# Which Ibanez Soundgear 5 String?



## JP Universe (Mar 16, 2011)

Well i've decided to upgrade my bass guitar and get something decent.... i'm a guitar player but like to record my bass lnes as well. Mainly rock and metal, budget is $1000 AUS. I'm pretty set on getting a Soundgear..... Any suggestions? Is the SRT505 any good?


----------



## leandroab (Mar 16, 2011)

I have a SR505 and it's pretty awesome! And I believe it's definitely inside your price range.


----------



## TemjinStrife (Mar 16, 2011)

My favorite SR is the SR605, but the SR505 is the same thing with a mahogany body. The SRA, SRT, and SRX series just aren't as nice, IMHO.


----------



## JP Universe (Mar 17, 2011)

What would a used SRA505 sell for usually? (In US dollars if you like)


----------



## TemjinStrife (Mar 17, 2011)

I don't know; they're new enough that they don't come up for sale often. I'd guess around $300-500USD?


----------



## engage757 (Mar 18, 2011)

You can get a used Prestige in that price range, that is what I would go with. DO NOT get the SRX or SRT series. no resale value and you will get stuck with it or lose money. Maybe find an SR1005 Prestige used. It will be worth it.


----------



## ZEBOV (Mar 18, 2011)

A lot of people like the SR500/505/506, including me.


----------



## TemjinStrife (Mar 18, 2011)

engage757 said:


> You can get a used Prestige in that price range, that is what I would go with. DO NOT get the SRX or SRT series. no resale value and you will get stuck with it or lose money. Maybe find an SR1005 Prestige used. It will be worth it.



Are you sure? He's in Australia.
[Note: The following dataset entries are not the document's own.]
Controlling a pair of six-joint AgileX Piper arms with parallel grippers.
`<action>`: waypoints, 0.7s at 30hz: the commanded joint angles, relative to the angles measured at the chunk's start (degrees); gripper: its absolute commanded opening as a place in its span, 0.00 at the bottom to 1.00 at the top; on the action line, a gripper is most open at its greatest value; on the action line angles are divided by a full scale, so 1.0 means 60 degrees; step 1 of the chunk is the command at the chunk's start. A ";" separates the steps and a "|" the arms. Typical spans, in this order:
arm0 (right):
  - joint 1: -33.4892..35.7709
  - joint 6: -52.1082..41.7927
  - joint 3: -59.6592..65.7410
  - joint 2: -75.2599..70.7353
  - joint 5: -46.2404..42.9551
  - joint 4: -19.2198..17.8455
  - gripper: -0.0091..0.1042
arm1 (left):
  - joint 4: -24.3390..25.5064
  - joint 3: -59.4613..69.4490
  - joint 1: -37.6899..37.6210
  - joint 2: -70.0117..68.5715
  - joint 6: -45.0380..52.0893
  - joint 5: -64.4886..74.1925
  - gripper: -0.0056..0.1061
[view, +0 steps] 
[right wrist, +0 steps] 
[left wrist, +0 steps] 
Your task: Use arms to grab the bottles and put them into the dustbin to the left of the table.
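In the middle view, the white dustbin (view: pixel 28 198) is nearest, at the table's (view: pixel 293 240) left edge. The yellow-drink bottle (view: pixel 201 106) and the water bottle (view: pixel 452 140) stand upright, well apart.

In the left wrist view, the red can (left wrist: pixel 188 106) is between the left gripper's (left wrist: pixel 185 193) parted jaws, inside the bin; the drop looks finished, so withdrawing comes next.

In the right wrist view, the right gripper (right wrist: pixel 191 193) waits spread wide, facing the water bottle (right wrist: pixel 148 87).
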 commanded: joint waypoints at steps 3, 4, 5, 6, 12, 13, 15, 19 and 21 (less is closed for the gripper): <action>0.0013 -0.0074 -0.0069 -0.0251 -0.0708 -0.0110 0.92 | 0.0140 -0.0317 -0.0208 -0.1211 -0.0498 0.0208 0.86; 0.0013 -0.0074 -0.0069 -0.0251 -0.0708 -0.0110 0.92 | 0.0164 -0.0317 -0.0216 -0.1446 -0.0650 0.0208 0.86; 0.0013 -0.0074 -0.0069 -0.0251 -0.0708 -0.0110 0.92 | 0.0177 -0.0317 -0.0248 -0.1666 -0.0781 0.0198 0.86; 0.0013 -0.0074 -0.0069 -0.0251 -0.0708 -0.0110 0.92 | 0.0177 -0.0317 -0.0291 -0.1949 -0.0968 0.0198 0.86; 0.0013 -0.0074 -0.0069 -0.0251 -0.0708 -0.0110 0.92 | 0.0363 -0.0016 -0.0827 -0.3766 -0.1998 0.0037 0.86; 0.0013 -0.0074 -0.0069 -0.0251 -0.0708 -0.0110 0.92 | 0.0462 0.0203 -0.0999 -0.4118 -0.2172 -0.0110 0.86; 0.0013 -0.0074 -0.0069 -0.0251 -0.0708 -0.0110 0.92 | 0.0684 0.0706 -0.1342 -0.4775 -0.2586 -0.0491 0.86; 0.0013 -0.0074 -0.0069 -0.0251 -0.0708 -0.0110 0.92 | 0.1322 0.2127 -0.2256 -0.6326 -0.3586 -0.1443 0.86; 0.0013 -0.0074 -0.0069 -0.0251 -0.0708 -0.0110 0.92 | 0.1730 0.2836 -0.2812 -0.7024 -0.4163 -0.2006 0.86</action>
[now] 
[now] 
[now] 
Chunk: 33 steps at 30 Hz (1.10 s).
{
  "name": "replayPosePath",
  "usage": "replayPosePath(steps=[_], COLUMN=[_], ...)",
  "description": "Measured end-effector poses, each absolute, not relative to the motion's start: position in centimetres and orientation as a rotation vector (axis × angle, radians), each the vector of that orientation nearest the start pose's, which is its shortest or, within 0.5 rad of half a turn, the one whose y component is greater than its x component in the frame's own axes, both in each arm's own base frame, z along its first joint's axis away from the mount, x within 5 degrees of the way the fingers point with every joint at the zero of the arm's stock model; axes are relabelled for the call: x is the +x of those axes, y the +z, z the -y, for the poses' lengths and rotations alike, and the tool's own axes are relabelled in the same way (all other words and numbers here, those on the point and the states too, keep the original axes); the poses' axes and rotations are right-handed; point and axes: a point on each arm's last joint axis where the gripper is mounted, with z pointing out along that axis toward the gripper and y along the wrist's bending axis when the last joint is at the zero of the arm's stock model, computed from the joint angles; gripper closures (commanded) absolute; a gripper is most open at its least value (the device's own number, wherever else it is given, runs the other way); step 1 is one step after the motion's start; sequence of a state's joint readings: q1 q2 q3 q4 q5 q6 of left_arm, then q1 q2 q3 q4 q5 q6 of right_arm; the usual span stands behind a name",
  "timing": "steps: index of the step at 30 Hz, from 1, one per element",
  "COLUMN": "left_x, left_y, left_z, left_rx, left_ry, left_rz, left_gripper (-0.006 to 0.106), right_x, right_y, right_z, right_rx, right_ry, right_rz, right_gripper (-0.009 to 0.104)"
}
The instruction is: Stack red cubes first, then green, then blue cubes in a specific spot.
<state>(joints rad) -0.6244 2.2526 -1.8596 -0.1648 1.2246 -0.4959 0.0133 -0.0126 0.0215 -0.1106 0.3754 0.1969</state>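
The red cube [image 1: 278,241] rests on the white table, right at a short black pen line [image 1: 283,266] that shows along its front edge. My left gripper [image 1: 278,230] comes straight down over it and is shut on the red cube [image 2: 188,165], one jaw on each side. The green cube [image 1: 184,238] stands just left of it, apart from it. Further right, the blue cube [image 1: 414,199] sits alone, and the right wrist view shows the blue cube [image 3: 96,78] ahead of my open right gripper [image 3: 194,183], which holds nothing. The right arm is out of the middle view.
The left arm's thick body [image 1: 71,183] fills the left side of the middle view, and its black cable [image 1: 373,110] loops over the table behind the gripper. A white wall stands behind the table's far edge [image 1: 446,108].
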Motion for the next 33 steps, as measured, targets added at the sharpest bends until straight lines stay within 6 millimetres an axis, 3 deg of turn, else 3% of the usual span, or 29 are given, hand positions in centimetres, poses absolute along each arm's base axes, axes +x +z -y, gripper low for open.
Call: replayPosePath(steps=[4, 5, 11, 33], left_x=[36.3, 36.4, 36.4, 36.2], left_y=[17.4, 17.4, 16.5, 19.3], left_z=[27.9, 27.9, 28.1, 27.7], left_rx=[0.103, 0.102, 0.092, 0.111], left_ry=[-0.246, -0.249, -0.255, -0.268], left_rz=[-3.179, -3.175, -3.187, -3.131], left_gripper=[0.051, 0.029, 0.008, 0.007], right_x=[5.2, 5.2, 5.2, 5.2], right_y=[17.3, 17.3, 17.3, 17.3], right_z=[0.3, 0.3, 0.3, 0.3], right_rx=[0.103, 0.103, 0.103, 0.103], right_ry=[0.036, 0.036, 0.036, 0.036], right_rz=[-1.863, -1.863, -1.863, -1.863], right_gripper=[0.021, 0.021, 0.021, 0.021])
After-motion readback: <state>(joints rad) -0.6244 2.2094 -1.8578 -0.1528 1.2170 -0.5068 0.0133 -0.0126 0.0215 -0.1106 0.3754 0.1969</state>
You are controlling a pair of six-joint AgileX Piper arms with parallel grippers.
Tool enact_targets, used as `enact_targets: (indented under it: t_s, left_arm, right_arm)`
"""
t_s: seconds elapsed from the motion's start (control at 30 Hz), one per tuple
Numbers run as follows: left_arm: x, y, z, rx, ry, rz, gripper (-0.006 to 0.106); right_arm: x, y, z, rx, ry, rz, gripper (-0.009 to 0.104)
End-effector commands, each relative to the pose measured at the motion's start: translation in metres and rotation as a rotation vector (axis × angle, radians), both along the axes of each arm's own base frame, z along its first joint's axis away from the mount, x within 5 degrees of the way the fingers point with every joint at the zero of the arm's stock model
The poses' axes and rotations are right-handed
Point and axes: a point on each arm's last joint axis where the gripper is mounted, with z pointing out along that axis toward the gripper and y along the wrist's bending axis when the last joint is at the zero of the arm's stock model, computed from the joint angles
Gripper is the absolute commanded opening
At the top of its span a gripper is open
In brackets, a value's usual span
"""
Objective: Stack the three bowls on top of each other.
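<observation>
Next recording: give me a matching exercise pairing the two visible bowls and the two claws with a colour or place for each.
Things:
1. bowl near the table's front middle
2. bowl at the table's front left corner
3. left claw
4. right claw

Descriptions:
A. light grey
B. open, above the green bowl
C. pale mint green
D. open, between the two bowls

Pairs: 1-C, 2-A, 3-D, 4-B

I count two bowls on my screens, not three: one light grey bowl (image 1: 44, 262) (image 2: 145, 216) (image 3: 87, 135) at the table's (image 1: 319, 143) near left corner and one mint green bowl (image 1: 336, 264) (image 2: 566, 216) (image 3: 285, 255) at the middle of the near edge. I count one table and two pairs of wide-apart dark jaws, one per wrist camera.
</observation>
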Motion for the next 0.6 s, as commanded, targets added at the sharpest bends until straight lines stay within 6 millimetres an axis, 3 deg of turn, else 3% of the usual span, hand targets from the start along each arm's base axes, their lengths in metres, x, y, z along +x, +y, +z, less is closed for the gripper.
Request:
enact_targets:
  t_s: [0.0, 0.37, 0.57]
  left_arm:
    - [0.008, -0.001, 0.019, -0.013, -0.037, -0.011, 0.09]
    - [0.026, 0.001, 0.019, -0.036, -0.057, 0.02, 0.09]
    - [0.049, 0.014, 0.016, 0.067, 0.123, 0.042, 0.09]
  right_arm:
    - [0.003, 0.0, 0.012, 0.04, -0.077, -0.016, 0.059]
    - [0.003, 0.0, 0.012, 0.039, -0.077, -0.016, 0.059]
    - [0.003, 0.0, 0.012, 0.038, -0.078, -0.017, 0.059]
They get hosed on prices.


----------



## JP Universe (Mar 18, 2011)

Ibanez SR 3005E 5 String Bass Guitar  (eBay item 270717981641 end time 20-Mar-11 11:51:35 AEDST) : Musical Instruments

Is something like this any good? (this would blast my funds)


----------



## Sepultorture (Mar 19, 2011)

i would love to get a sound gear 5 string, but with the Bartolini MK2 pups that are in the BTB bass, that would be sick, the tone from the MK2's fits my jazzy tech death style for my kinda music


----------



## signalgrey (Mar 19, 2011)

BTB is superior in almost every way


----------



## TemjinStrife (Mar 19, 2011)

signalgrey said:


> BTB is superior in almost every way



Except for weight, and I prefer narrower string spacing. Tone is very similar since they use the same pickups/pre, and 35" scale isn't necessary for a good B.

They're very different basses.


----------



## yingmin (Mar 20, 2011)

Also, the necks are thicker on BTBs, although I do prefer neck through/set neck in general.


----------



## the russian (Mar 27, 2011)

SR505. It's the Warwick of SoundGears if that makes any sense. I played one at Guitar Center (bleh). It'll compete with a $1,500 bass all day. The action is great just like most Ibanez basses, just with better active electronics. They won't distort when you crank the highs!


----------



## Superwoodle (Mar 27, 2011)

ZEBOV said:


> A lot of people like the SR500/505/506, including me.


 
Everyting on thoes bassed are fantastic, except I'm not a big fan of the unfinished Jatoba/ Bubinga 
BUT,

SR 505 M
Ibanez.com | Basses | SR505M
maple


----------



## HaMMerHeD (Mar 27, 2011)

Ugh..I personally think it looks terrible with a maple board. I'll take the jatoba/bubinga neck any day over that thing.


----------



## Bevo (Apr 1, 2011)

The SR series with the active higher end pickup/pre is a great guitar. I also prefer the narrow spacing over the BTB spacing.


----------



## engage757 (Apr 2, 2011)

TemjinStrife said:


> Are you sure? He's in Australia. They get hosed on prices.



In AUstralia he would do better to get a Japanese Fender. THey are far easier to get. But it shouldn't be too difficult to get a used prestige there for cheap. You can pick one up in the USA for $500-700 for the lower models often time.


----------



## engage757 (Apr 2, 2011)

signalgrey said:


> BTB is superior in almost every way



The BTB is not even close to a good comparison. THe necks are way fatter, the bodies are HUGE, and they feel like a boat anchor. An SR is the exact oppossite of it in every case except electronics, and even with electronics depending on the model.


----------



## Konfyouzd (Apr 2, 2011)

leandroab said:


> I have a SR505 and it's pretty awesome! And I believe it's definitely inside your price range.


 
I second this...  

I bought a 305... Then I PLAYED a 505...


----------



## Konfyouzd (Apr 2, 2011)

engage757 said:


> The BTB is not even close to a good comparison. THe necks are way fatter, the bodies are HUGE, and they feel like a boat anchor. An SR is the exact oppossite of it in every case except electronics, and even with electronics depending on the model.


 
This... The SRs almost feel like guitars... BTBs are MONSTERS.


----------



## mika ale (Apr 13, 2011)

dude, take the SR1005 if you can get a used one! maple body with maple neckthru, it's awesome! anbd, it comes with bartolini custom pickups, the only thing i modifyed was putting EMGs on it to face my BTB (the 2008 version of the 1306) which is mahogany body maple top and back also loaded with bartolinis cutom...


----------